• [PROBLEM DETAILS]: From the entries below, copy every line that has the word "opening".

Source records

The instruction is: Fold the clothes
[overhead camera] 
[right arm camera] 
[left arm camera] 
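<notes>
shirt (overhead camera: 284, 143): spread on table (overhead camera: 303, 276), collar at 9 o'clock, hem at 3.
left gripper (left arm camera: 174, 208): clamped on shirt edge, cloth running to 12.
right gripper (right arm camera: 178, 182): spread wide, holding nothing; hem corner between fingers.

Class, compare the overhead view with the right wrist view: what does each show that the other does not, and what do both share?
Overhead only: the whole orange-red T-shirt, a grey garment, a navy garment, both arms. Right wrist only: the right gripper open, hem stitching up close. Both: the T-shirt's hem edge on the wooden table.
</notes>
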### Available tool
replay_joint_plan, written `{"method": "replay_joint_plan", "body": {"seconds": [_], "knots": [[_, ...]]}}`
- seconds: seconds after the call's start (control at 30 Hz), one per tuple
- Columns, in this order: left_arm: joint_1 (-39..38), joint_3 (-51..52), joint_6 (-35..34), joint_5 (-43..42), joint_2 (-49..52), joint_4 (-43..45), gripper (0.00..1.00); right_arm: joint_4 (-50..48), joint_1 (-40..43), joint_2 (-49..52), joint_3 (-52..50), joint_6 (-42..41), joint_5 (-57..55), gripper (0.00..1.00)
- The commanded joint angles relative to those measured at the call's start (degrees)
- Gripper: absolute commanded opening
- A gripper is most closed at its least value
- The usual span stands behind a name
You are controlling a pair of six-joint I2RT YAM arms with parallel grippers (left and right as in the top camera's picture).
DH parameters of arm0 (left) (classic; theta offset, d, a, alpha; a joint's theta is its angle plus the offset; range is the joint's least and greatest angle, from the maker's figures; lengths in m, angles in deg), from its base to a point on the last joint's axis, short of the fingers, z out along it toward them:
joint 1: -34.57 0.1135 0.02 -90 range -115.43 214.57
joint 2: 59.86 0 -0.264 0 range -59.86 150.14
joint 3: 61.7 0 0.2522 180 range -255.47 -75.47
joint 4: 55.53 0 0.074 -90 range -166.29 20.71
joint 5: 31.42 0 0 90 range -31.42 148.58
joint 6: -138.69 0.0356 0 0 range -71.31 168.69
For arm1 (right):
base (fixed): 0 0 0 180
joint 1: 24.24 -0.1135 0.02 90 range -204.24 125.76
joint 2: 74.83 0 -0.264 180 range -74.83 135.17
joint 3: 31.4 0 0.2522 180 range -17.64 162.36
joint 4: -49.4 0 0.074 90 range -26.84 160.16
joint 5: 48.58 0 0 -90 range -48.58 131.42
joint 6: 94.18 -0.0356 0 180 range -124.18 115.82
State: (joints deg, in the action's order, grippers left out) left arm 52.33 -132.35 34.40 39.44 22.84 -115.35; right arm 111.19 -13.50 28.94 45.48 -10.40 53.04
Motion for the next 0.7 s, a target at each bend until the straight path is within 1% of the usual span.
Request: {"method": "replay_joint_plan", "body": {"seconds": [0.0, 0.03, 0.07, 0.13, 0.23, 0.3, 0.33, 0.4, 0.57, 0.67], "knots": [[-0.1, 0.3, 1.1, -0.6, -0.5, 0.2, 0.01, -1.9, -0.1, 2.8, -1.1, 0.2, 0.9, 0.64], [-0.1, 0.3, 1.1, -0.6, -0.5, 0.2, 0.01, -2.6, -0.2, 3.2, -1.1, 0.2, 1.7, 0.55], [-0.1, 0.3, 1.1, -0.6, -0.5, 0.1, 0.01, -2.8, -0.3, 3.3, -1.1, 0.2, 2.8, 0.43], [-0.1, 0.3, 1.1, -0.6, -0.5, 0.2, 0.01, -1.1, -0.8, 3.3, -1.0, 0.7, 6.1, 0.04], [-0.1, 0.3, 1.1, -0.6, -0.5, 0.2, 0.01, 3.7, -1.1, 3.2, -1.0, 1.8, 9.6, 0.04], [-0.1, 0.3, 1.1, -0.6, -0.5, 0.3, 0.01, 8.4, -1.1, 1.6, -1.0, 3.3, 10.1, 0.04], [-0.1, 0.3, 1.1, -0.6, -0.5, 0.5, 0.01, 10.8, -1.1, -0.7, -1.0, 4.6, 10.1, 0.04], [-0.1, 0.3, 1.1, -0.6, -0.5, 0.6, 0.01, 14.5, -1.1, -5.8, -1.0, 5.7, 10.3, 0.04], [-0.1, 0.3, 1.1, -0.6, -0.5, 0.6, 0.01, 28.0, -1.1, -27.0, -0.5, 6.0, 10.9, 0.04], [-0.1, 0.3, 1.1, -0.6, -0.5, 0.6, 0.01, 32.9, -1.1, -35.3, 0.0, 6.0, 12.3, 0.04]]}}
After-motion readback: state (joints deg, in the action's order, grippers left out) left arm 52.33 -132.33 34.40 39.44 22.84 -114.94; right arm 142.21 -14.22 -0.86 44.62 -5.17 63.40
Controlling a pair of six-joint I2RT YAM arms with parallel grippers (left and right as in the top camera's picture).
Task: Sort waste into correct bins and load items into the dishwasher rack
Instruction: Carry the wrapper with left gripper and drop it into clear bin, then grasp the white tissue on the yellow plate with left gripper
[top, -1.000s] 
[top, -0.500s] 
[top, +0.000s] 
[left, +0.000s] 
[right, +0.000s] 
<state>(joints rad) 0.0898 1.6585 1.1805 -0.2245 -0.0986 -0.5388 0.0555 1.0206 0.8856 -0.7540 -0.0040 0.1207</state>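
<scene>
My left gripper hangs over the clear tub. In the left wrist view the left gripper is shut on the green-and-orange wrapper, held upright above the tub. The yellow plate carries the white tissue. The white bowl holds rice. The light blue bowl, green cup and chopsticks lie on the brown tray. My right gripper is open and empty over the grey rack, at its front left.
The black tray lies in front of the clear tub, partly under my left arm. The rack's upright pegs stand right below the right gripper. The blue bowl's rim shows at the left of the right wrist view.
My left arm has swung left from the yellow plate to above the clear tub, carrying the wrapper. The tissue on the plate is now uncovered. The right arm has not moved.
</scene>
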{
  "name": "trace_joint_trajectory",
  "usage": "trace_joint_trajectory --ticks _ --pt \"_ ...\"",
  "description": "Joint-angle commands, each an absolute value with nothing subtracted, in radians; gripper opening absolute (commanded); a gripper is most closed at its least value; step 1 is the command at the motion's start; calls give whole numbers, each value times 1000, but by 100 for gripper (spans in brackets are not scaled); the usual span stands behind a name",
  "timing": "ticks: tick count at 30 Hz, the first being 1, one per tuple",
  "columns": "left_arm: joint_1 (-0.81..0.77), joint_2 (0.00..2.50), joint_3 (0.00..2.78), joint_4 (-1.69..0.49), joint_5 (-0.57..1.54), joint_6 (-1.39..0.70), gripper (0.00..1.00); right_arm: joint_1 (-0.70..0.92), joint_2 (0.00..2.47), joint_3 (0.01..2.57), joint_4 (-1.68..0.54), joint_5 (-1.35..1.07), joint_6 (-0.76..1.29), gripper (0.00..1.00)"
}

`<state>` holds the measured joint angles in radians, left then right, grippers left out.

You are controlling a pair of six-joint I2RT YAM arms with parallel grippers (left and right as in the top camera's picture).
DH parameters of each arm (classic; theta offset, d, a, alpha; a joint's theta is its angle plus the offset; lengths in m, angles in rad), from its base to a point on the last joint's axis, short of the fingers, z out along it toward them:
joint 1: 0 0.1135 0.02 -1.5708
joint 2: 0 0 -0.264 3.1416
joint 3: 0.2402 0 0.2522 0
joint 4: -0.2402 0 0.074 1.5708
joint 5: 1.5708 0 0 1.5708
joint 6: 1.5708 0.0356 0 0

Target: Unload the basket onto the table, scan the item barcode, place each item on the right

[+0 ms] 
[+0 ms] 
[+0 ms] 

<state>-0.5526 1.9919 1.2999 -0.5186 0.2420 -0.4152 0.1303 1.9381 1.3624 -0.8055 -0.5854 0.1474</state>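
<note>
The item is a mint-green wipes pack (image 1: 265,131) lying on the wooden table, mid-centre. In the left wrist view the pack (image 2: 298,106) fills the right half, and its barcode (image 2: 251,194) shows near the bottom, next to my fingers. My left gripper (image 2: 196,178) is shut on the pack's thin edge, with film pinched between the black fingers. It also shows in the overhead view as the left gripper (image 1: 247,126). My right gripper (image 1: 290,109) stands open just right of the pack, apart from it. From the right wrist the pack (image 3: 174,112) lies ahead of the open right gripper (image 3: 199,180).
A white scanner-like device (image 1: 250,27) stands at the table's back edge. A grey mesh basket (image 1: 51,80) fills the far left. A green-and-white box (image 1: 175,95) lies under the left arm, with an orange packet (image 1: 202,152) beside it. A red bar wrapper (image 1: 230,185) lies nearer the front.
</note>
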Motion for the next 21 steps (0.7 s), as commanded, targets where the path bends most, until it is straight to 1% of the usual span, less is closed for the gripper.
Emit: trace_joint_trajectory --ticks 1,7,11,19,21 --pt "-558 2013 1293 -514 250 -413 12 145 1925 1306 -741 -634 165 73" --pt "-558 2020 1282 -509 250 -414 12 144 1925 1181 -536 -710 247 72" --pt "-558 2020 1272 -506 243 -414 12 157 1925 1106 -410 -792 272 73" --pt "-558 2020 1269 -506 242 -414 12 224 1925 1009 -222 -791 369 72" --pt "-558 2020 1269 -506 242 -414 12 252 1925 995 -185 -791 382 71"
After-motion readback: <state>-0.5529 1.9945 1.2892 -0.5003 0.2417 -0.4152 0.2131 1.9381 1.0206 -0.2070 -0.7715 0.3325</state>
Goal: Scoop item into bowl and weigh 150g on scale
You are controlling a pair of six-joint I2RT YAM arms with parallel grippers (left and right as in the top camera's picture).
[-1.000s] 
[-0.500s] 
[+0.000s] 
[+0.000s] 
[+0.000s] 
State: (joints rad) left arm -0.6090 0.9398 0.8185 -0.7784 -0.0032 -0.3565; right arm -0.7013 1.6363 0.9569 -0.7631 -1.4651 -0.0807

• [RESULT]:
- Gripper: absolute commanded opening
  "description": "Joint-angle commands, each an absolute value with nothing subtracted, in radians; gripper opening absolute (commanded); a gripper is most closed at its least value; step 1 is the command at the motion's start; calls give whole numbers, each value times 1000, but by 100 for gripper (spans in brackets are not scaled); the usual span stands behind a name",

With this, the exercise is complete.